Consumers would pay greater out-of-pocket costs because the proposed bill eliminates cost-sharing subsidies -- government reimbursements for health care deductibles.

Because the AHCA also repeals the individual mandate -- a requirement that people who can afford it have health insurance, or pay a monthly tax as penalty -- many people likely will choose not to pay for coverage.

"You're not going to buy insurance until there's something imminent, and even then, you might not be able to afford it," Guss said. "It's a no-win situation for these older folks. And these are the people who are going to go and get emergency care, and then insurance companies will just have to swallow the costs."

Changes in Medicaid

A bigger concern to many advocates is the bill's suggested changes to Medicaid funding, especially given the growing number of seniors within Frederick County.

Under the AHCA, federal Medicaid funding -- starting in 2020 -- would be capped based on how much each state spent per enrollee in 2016. According to the CBO report, funding would be reduced by $880 billion from 2017 to 2026.

To Cindy Powell, a board member for Advocates of the Aging of Frederick County, the proposed cuts directly affect vulnerable residents -- senior citizens who depend on Medicaid for long-term care.

What many don't understand, Powell said, is that many seniors depend on both Medicare and Medicaid to survive. While Medicare does not pay for long-term stays in nursing home facilities, Medicaid does.

It also helps pay for PACE -- the Program of All-Inclusive Care for the Elderly -- which provides preventive and primary care for people 55 and older, to keep them out of long-term care and in the community.

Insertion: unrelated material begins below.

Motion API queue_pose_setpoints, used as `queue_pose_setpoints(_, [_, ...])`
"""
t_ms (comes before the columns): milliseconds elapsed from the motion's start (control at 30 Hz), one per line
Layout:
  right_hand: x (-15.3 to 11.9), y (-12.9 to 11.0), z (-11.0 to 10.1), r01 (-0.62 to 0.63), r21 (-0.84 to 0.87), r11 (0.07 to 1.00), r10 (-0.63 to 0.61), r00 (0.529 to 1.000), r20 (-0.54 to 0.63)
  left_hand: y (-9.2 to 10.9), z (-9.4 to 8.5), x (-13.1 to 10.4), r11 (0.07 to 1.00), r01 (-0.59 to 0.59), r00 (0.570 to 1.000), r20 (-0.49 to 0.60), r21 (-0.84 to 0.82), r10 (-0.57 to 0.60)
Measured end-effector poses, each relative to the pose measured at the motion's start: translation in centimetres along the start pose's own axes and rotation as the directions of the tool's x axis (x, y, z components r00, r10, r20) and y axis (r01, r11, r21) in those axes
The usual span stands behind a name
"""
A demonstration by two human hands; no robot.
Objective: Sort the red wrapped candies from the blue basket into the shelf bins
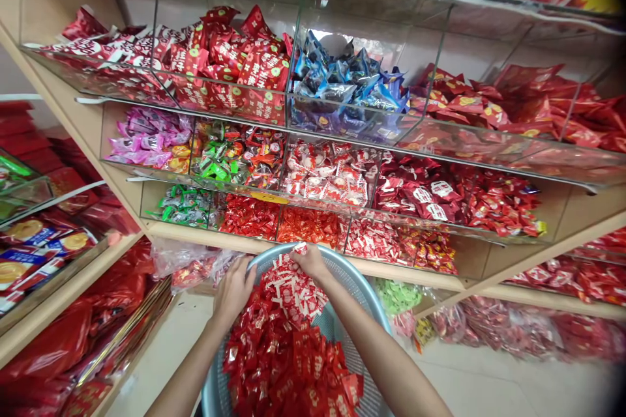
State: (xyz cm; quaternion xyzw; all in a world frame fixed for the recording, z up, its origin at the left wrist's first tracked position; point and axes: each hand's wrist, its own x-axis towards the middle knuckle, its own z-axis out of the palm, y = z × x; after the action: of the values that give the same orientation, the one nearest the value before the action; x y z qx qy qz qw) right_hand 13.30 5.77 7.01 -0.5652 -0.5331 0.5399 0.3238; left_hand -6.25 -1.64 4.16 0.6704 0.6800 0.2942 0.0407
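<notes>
In the head view, gripped the rim of the light-blue perforated basket with the left hand; pinched a small red-and-white wrapped candy narrowly in the right hand, above red-and-white candies lying inside the basket beside glossy red packets, near the candy shelves.
</notes>
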Motion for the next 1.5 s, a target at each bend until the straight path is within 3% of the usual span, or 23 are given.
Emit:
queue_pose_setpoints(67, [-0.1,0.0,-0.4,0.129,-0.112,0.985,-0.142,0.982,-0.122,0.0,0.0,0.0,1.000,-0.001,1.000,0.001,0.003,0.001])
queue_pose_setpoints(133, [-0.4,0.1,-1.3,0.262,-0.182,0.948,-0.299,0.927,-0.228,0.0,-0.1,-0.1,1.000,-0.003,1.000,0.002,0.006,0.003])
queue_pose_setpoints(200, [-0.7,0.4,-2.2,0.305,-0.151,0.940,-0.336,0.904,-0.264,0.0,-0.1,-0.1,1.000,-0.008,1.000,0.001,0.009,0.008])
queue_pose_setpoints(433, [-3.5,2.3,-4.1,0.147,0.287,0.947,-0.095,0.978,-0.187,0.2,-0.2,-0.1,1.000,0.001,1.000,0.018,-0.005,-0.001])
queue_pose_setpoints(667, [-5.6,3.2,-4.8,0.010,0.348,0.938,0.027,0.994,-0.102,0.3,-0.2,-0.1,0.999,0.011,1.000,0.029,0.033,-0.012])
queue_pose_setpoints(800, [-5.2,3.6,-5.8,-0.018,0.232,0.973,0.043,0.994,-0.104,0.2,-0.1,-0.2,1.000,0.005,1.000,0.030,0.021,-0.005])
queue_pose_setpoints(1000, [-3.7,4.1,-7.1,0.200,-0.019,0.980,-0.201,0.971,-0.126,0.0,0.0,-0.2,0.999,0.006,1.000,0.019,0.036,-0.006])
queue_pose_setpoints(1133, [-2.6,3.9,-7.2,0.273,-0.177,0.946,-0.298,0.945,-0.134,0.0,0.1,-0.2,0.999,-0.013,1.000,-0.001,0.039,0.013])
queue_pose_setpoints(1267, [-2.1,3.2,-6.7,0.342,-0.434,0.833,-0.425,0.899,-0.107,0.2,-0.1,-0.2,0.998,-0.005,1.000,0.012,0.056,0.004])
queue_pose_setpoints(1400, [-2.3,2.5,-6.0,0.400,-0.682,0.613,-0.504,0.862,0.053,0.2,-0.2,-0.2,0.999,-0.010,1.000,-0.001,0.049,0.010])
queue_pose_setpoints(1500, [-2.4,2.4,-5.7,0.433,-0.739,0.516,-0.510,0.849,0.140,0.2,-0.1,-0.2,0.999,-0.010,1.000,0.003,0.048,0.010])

"People see the word 'Medicaid' and they think 'poor people,'" Powell said. "They don't understand that Medicaid is the payer for a majority of long-term care for everybody. For working, middle-class Americans, Medicaid is what keeps folks like them afloat."

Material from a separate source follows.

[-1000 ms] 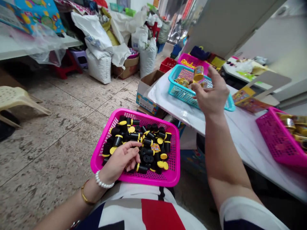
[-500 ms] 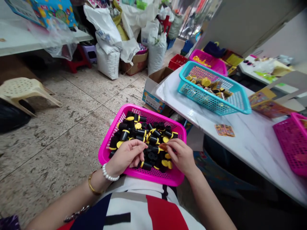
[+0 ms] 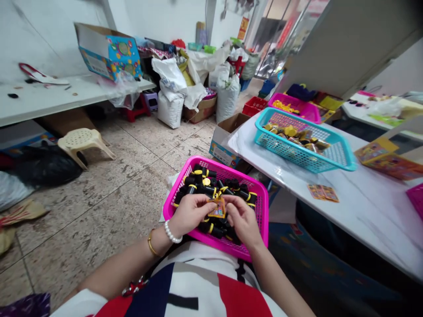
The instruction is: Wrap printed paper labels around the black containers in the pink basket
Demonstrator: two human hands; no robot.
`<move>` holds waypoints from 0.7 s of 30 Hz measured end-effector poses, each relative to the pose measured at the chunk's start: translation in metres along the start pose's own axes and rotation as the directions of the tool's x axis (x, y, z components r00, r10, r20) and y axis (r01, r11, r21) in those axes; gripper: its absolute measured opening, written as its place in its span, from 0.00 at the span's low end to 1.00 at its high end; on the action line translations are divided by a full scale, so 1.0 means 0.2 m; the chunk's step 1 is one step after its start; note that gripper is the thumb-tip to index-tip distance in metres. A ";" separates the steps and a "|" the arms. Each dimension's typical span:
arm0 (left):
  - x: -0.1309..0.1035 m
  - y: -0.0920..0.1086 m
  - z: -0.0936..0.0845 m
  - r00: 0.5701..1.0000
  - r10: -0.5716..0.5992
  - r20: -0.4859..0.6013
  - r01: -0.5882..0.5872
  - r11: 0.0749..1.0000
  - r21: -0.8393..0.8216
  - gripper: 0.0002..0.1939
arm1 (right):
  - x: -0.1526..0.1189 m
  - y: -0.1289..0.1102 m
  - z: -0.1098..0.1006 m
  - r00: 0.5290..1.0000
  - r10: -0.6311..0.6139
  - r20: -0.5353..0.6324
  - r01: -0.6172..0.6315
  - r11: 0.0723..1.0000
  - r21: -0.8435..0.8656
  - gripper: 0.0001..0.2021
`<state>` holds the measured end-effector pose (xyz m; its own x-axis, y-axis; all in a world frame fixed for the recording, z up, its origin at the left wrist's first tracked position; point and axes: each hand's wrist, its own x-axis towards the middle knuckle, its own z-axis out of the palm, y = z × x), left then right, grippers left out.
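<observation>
Head view. From where I stand, the left hand (image 3: 191, 216) has its grip pinched on an orange label (image 3: 217, 211); the right hand (image 3: 243, 222) is at the label's other edge, and whether its grip is closed there I cannot tell. The label is above black tubs (image 3: 216, 231) with yellow ends in a pink basket (image 3: 265, 207). Right: a marbled desk (image 3: 287, 181) bears a turquoise basket (image 3: 294, 157) and spare labels (image 3: 323, 193).
</observation>
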<state>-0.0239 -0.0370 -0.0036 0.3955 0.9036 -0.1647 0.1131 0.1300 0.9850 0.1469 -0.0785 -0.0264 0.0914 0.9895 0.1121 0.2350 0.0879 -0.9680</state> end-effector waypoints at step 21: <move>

In 2016, 2,110 residents in Western Maryland depended on Medicaid for nursing home stays, according to the Maryland Department of Health and Mental Hygiene.

By 2030, an estimated 6,248 Frederick County residents will be living in assisted living or nursing home communities, according to the county's Department of Aging.

The cuts to Medicaid would coincide with a surge in the number of seniors around the county and the country, said Anne Montgomery, the deputy director of the Center for Elder Care and Advanced Illness at the Altarum Institute, a nonprofit organization that researches health systems.

By 2030, Montgomery said, the number of people 65 and older in the U.S. will double. That includes Frederick County, where the number of adults 60 and older is growing three times as fast as the general population.

With that increase will come more seniors depending on both Medicare and Medicaid for health care coverage. Powell and Montgomery worry that cuts to Medicaid will decrease the number of services available to seniors.

"Medicaid provides services to a lot of people," Powell said. "So, if funding comes to the state in the form of a block grant, are we pitting seniors against children? At some point, something's gotta give."

Dr. Joseph Berman, a Frederick resident and former emergency medicine doctor, has witnessed the effect that uninsured patients have on local hospitals.

Before Obamacare and before Medicaid expansion, Berman said, he treated many older residents who relied on the emergency room for primary care because they couldn't afford health insurance. But providing treatment to non-paying patients presented a problem for hospitals.

"We're going to see patients who can currently go to the doctor or hospital, but will start to come to the ER as charity patients," Berman said. "And those are costs that the hospital will not be able to recoup."

Relying on hospitals for primary care isn't the best approach for patients.

"As a former ER doctor, I can tell you that's a terrible way to get care," Berman said. "It's not focused on healing. You're coming in only when the worst happens, and you're never seeing the same doctors."

"Cutting costs by cutting service to the poor and elderly is tragic," he added. "I guess some politicians will say that if those people didn't save money, it's their fault. Well, I find that absolutely reprehensible."